- Your assignment
Which lines run from the line with "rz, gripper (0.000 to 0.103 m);" through the line with "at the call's" in the entries below? Print them exactly, both ends included, and nothing more.

- Data records
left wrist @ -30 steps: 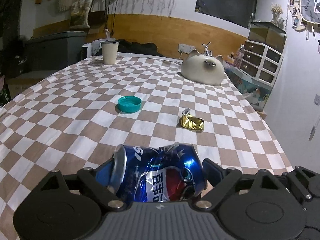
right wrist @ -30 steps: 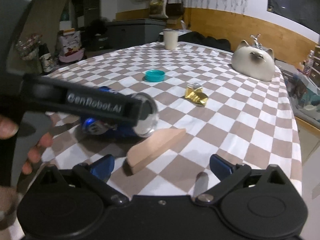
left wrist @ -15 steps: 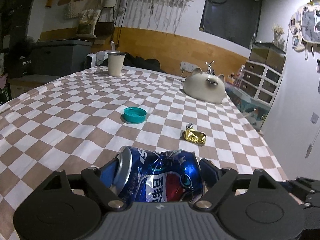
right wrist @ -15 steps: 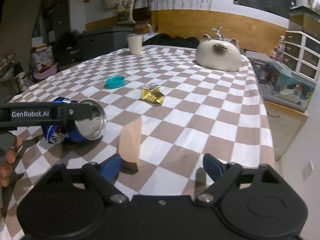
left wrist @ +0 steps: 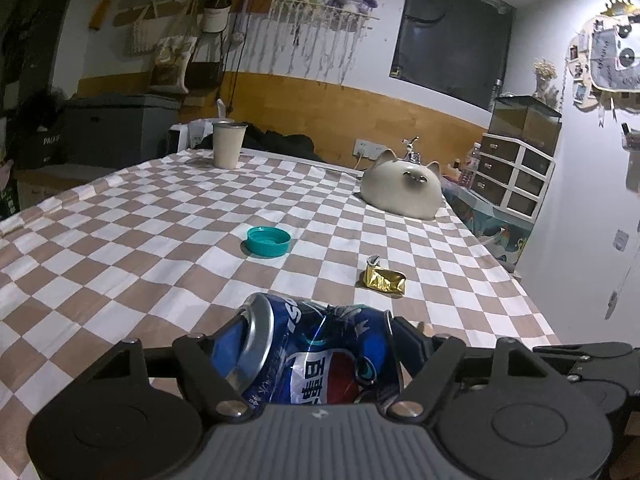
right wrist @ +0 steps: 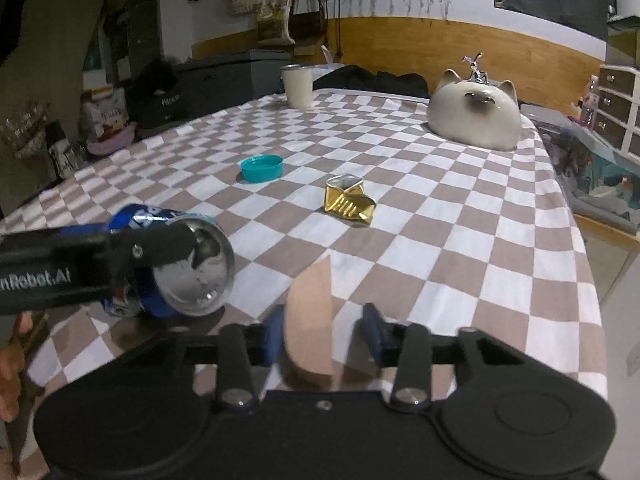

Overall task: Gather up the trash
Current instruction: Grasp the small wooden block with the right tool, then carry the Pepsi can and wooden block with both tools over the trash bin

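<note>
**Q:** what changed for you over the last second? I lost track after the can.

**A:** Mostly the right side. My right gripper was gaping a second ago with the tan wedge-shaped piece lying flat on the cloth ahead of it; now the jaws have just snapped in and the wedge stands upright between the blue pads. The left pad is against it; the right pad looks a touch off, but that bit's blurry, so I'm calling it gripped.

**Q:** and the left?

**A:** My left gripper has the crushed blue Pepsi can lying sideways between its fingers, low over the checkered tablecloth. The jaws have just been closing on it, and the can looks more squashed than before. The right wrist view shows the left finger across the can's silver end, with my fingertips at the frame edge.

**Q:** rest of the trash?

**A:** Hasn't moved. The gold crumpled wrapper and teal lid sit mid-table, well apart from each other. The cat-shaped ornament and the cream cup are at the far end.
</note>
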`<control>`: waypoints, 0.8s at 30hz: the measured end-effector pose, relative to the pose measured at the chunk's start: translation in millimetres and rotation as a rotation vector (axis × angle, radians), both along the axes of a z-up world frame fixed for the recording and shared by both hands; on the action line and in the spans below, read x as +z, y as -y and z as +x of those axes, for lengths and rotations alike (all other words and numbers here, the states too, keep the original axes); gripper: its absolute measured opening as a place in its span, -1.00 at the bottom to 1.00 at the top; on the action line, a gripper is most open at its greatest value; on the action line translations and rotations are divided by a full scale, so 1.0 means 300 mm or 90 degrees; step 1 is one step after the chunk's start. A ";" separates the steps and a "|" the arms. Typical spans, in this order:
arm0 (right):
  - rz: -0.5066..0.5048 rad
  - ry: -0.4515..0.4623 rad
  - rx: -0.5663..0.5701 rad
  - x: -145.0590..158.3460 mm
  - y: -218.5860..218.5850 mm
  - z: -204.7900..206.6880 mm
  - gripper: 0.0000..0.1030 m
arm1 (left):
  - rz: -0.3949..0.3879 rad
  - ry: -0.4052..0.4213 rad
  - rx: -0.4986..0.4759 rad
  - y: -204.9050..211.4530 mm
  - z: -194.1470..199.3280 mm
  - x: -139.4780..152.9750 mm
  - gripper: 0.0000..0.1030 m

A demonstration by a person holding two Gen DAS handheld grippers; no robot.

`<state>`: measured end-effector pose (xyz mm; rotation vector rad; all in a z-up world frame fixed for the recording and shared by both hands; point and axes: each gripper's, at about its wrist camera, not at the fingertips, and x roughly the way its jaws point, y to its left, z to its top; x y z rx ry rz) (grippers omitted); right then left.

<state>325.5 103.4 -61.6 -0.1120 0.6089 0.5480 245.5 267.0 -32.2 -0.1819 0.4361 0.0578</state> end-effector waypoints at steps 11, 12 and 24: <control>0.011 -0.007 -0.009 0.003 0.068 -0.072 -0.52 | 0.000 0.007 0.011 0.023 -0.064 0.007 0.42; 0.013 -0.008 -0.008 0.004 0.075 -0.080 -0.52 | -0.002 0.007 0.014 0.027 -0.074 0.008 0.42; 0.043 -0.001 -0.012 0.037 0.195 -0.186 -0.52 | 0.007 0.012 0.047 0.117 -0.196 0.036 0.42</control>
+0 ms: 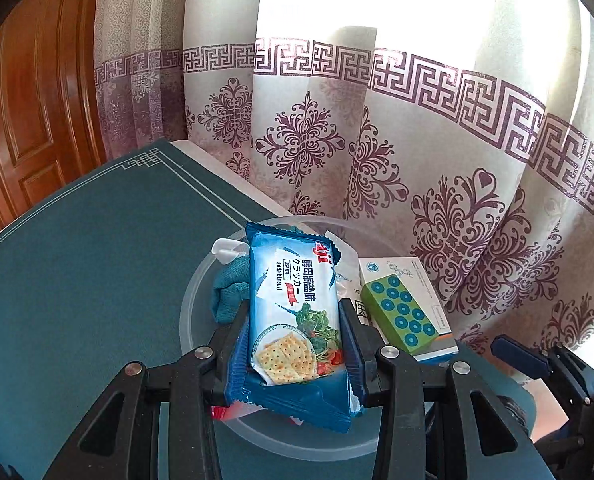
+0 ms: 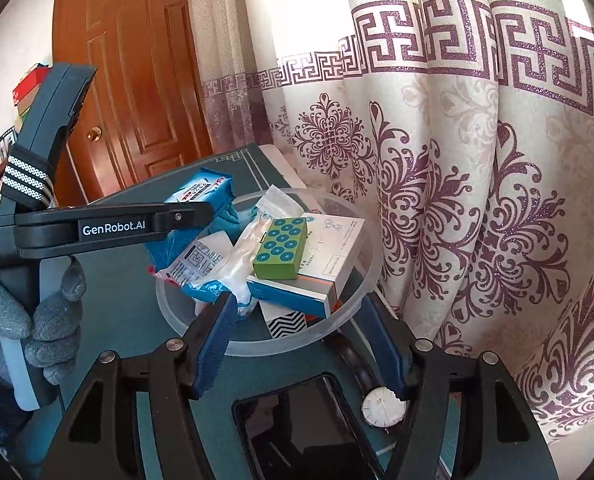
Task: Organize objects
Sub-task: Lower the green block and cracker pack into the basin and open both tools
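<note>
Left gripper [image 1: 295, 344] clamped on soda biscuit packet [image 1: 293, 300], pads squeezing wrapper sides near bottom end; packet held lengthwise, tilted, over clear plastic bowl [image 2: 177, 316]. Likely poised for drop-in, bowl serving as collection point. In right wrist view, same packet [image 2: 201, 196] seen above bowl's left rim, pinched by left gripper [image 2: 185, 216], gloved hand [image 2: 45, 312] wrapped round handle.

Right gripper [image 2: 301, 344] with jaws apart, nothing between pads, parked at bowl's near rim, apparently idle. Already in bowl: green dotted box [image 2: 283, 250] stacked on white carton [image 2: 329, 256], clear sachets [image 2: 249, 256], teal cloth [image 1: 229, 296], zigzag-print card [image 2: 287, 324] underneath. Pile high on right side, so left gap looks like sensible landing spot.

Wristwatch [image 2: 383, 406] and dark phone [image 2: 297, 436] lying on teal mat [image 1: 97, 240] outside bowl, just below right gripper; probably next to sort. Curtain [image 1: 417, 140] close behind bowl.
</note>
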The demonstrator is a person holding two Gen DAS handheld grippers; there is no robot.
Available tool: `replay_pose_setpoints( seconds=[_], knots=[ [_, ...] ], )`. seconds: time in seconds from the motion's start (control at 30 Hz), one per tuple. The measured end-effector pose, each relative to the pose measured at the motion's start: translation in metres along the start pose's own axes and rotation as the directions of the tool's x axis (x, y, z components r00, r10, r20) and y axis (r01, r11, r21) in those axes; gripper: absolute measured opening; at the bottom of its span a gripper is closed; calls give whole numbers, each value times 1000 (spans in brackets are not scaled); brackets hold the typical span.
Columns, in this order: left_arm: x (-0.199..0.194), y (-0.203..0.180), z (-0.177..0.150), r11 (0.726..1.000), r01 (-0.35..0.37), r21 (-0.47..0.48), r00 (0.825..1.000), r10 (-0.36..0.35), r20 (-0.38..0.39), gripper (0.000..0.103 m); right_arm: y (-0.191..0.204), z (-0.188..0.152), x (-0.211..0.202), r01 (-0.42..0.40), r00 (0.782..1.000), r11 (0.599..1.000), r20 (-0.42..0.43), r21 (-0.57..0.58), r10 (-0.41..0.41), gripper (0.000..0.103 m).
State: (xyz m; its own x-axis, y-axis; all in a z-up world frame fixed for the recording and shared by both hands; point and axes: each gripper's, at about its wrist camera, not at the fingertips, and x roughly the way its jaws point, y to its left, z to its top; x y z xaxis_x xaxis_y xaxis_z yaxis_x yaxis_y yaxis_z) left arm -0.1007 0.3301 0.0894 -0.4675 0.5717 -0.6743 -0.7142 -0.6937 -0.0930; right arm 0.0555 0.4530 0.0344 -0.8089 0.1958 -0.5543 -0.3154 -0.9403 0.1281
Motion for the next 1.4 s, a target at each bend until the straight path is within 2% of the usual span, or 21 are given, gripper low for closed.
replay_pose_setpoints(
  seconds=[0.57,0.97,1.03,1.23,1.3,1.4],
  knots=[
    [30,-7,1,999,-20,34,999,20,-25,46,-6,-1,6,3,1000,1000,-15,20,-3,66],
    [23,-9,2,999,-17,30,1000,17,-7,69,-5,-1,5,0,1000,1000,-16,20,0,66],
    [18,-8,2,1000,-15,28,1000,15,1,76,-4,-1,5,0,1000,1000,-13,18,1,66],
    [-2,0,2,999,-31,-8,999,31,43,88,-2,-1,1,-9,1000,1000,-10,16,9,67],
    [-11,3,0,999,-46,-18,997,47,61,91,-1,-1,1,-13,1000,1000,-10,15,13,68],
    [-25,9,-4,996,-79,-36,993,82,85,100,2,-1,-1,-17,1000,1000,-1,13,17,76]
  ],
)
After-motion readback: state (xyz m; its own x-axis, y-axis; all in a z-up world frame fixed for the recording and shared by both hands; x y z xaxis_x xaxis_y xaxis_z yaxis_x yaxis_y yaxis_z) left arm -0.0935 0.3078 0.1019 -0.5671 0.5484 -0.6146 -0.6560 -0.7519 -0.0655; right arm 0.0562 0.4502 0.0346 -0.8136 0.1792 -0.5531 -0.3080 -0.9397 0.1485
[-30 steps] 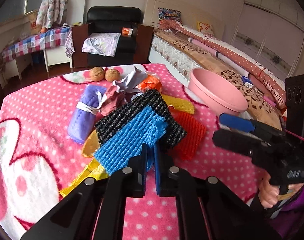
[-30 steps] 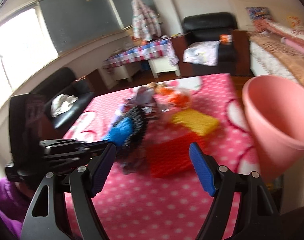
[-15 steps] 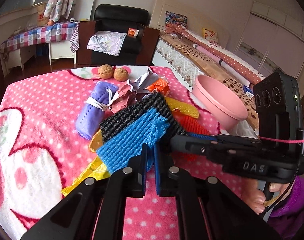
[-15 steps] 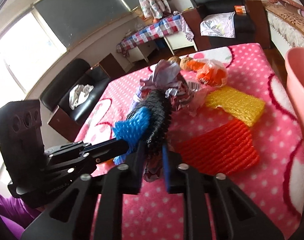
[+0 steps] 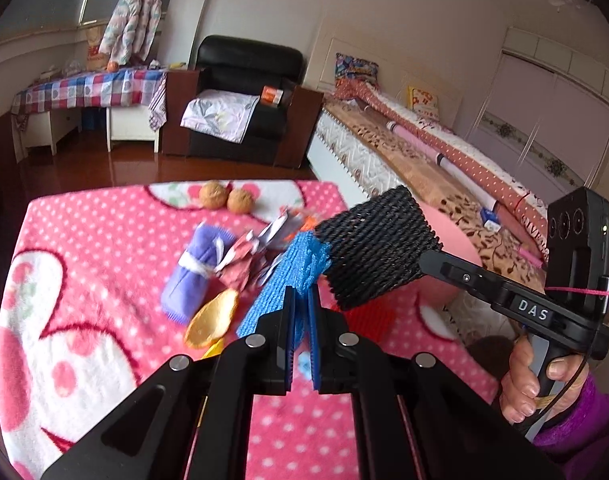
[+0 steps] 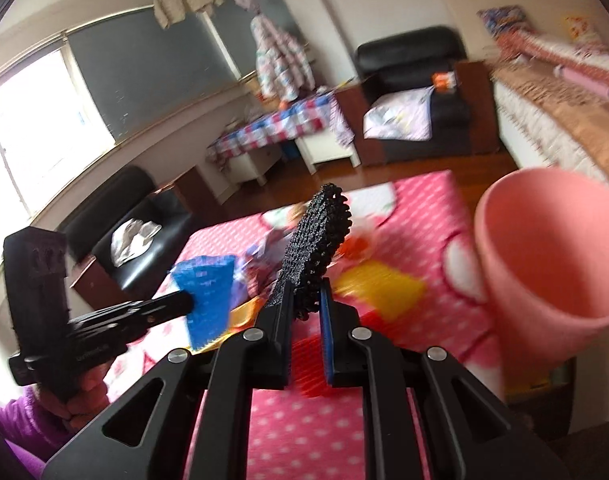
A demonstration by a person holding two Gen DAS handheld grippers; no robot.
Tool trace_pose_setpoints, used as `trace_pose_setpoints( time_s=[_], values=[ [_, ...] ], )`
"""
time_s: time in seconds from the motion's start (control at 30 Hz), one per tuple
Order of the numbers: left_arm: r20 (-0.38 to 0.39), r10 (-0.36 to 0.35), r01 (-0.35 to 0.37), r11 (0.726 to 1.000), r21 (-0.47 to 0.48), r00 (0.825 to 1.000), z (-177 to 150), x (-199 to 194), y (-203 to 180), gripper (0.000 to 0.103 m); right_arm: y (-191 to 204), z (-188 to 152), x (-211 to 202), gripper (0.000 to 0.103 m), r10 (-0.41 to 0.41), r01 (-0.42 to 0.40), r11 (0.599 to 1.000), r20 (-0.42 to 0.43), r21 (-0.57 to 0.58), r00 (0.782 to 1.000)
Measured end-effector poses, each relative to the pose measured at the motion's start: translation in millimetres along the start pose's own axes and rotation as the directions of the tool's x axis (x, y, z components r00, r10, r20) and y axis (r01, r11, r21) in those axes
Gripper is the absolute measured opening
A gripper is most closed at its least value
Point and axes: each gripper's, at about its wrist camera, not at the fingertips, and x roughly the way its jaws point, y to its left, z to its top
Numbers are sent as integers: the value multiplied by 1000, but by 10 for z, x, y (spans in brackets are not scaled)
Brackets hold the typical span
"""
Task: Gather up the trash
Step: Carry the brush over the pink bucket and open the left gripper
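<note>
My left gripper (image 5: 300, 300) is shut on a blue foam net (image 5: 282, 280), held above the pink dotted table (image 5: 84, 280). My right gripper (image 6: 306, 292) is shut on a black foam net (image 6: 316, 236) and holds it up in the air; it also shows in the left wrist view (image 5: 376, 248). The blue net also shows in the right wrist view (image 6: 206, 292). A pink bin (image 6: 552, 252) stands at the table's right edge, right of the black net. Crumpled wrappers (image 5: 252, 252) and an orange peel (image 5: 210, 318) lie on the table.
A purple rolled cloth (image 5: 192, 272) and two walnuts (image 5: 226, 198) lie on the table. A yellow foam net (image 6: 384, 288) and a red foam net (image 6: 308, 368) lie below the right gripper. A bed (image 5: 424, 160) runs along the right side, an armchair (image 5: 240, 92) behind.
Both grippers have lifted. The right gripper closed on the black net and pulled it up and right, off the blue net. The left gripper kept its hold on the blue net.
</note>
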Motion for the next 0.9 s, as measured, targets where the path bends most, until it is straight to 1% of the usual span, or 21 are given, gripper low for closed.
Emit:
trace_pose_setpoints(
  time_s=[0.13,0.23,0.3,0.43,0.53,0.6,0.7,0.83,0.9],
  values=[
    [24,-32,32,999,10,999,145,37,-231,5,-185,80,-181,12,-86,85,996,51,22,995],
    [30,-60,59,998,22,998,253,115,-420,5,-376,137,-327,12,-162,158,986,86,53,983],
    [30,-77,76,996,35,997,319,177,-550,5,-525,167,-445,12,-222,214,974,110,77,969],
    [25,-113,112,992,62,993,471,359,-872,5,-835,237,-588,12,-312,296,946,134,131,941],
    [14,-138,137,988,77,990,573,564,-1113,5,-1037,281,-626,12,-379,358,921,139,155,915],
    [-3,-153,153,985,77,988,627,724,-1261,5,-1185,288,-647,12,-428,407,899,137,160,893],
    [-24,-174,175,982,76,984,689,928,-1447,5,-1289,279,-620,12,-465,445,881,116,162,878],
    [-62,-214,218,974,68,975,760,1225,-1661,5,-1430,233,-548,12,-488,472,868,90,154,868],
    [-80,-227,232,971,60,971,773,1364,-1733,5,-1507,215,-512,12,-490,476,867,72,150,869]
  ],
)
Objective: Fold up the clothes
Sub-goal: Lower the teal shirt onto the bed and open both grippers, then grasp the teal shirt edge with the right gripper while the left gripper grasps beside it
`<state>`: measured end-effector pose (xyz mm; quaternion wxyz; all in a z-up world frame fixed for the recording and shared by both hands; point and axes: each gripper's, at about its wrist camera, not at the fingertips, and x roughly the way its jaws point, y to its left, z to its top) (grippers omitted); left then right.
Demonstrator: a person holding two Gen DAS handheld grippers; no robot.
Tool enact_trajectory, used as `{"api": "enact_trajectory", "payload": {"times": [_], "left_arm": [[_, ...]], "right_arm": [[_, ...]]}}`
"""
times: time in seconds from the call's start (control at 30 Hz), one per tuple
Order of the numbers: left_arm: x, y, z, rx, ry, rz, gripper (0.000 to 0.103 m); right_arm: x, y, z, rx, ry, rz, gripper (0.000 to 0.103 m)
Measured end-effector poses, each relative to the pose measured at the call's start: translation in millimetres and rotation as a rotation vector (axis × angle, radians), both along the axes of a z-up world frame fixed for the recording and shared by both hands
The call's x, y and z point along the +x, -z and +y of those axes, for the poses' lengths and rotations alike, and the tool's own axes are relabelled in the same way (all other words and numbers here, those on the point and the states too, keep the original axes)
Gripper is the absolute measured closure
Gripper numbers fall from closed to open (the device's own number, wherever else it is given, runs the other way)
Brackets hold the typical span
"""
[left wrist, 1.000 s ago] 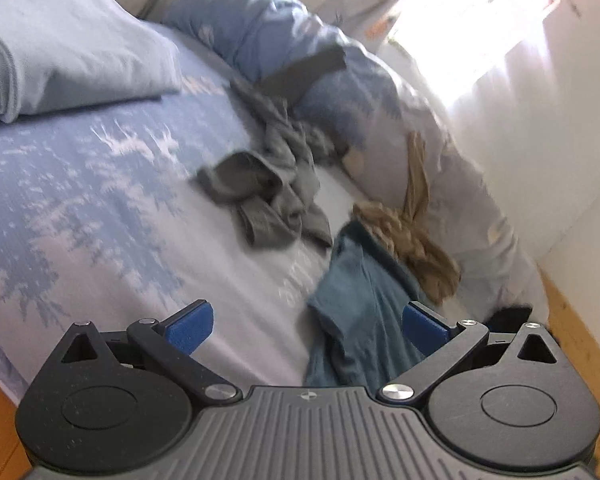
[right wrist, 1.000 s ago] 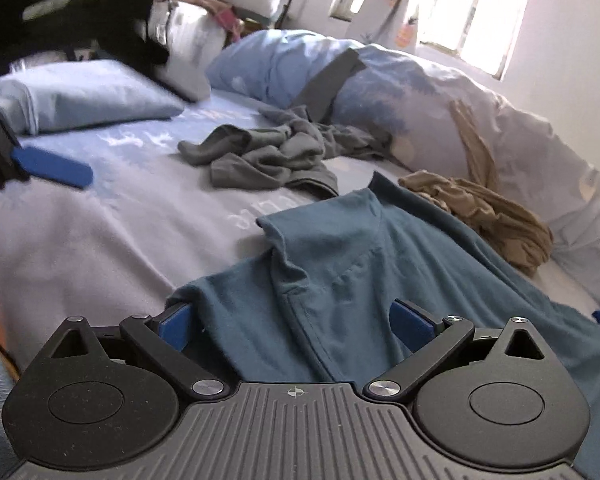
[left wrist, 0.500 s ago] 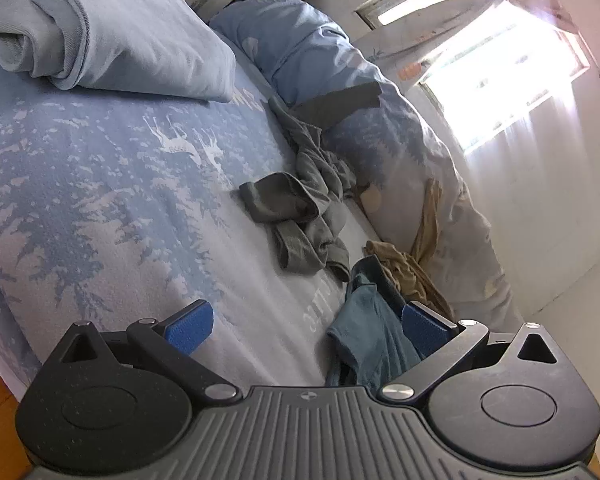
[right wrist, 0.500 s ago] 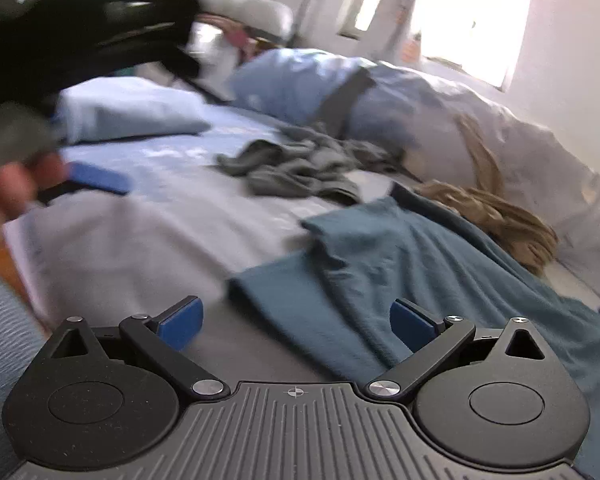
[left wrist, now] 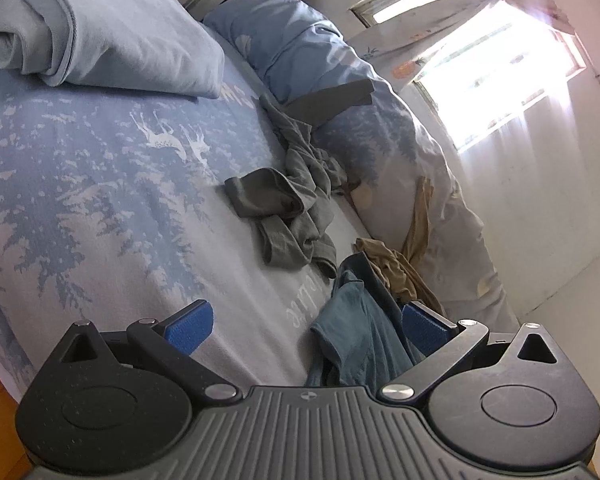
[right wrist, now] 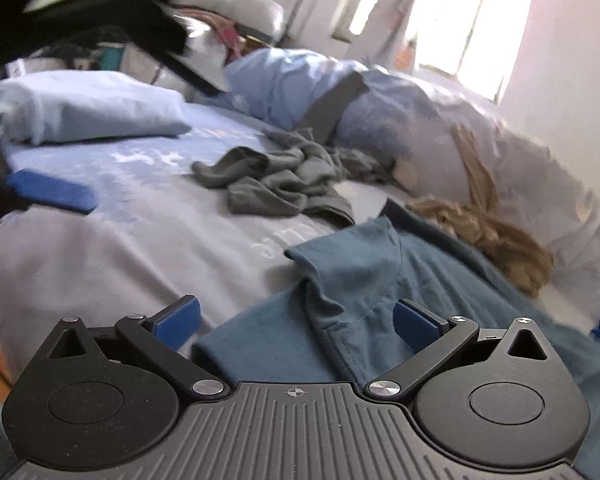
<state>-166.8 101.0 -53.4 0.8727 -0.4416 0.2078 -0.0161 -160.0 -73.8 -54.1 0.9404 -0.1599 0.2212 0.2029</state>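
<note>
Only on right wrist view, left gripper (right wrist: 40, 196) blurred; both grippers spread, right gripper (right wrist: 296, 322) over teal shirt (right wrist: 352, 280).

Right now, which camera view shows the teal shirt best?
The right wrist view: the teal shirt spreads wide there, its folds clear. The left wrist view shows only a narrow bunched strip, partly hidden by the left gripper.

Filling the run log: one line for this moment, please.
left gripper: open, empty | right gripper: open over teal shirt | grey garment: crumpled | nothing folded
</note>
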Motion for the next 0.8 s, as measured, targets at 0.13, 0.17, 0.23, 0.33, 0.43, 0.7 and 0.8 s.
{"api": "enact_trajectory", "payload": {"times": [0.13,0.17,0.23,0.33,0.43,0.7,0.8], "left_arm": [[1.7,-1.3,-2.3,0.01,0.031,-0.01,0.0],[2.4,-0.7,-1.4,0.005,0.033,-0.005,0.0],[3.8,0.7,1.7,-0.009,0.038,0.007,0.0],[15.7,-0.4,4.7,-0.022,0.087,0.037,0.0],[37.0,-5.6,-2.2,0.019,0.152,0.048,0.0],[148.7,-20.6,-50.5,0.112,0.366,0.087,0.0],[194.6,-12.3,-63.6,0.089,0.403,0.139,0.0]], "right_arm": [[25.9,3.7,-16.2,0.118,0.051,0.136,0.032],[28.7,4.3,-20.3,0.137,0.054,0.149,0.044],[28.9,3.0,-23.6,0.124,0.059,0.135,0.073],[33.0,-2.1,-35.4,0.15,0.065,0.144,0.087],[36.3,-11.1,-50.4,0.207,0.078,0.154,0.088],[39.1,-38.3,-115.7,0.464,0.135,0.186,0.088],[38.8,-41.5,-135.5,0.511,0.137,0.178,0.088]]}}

- Your response
Order of the numbers: left_arm: x, y, z, rx, ry, rz, gripper (0.000 to 0.103 m); right_arm: x, y, z, rx, ry, rz, gripper (0.000 to 0.103 m)
Measured end-effector poses, each relative to the pose measured at the call's start: translation in millimetres and rotation as a rotation vector (axis × angle, radians), both along the axes of a z-up world frame fixed for the recording and shared by both hands

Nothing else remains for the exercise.